Abstract

Abstract Background AAV is a relapsing remitting condition and patients are at risk of organ damage from active AAV and therapy especially glucocorticoids (GC). The maintenance phase of AAV is critical for good long-term outcomes. This retrospective study examined maintenance definition, therapy and outcomes in patients in routine clinical practice. Methods 300 AAV patients managed by 100 UK physicians (40% rheumatologists) who completed induction therapy for organ or life threatening AAV and initiated maintenance between 2014-16 were studied. Data were collected at time maintenance was determined to begin by the physician and at 6, 12, 18 and 36 months. Results 56% had granulomatosis with polyangiitis; mean age 55.4 years 54% male. 61% had incident AAV and 39% relapsed.
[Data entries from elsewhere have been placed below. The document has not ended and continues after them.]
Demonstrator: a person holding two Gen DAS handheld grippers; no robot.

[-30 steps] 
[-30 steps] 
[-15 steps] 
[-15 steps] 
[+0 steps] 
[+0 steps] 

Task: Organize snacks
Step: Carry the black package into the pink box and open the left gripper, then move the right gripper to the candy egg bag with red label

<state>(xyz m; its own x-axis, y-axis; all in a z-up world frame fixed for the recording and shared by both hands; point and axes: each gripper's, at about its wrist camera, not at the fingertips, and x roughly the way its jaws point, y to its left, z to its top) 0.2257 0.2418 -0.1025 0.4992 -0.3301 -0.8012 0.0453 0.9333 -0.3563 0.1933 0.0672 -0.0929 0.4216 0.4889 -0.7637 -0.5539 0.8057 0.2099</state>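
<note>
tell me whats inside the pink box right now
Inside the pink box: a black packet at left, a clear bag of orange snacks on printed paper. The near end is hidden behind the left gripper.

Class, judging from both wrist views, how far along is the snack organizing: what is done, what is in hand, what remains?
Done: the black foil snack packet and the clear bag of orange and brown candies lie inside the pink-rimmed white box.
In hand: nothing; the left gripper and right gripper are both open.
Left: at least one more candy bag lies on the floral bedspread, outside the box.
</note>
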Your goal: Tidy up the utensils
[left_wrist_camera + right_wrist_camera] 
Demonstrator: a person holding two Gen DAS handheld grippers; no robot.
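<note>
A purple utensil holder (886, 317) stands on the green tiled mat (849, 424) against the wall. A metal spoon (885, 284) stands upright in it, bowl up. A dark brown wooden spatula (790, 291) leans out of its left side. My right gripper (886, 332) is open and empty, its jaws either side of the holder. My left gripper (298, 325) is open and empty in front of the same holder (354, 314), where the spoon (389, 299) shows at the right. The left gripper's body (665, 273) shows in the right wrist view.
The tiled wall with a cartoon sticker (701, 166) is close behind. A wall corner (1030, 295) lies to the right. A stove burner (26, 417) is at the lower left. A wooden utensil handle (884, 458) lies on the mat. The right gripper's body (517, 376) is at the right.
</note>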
Physicians defined time of start of maintenance from treatment start with mean of 4.5 months, on basis of fixed time point 47%, starting new maintenance drug 27%, reaching full remission 16% and no specific criteria 9%. At this time 45% were in full remission vs 49% in partial and 6% refractory. Various maintenance regimes were used, 11% received rituximab (84% 6 monthly and 16% 12 monthly) at varying planned doses 61% 1g, 19% 500 mg and 16% 375 mg/m2, 4% not recorded. Remission rates varied and many patients experienced adverse events (AE) and infections, prolonged GC use was common. At most recent review patients had been followed for a mean of 49.2 months - 6% had died, 30% relapsed at least once, and 10% required renal replacement therapy. 62% had no vasculitis activity and were ANCA negative with 14% still experiencing active disease. 35% still received GCs - 19% > 5mg/ day. There was negative impact on functional status with 13% reducing working hours, 13% restricted social life, 4% leaving employment, 3% registered as disabled and 2% leaving full time education. Conclusion Maintenance therapy is variably defined at 4-5 months from start of remission induction therapy. Achieving full remission and preventing relapse are still problems and many patients require GC therapy to maintain remission. Infectious complications are a problem and there is significant negative impact on patient functional status. Disclosures D. Worthington Corporate appointments; Employee of Vifor Pharma. P. Rutherford Corporate appointments; Employee of Vifor Pharma. Shareholder/stock ownership; Vifor Pharma.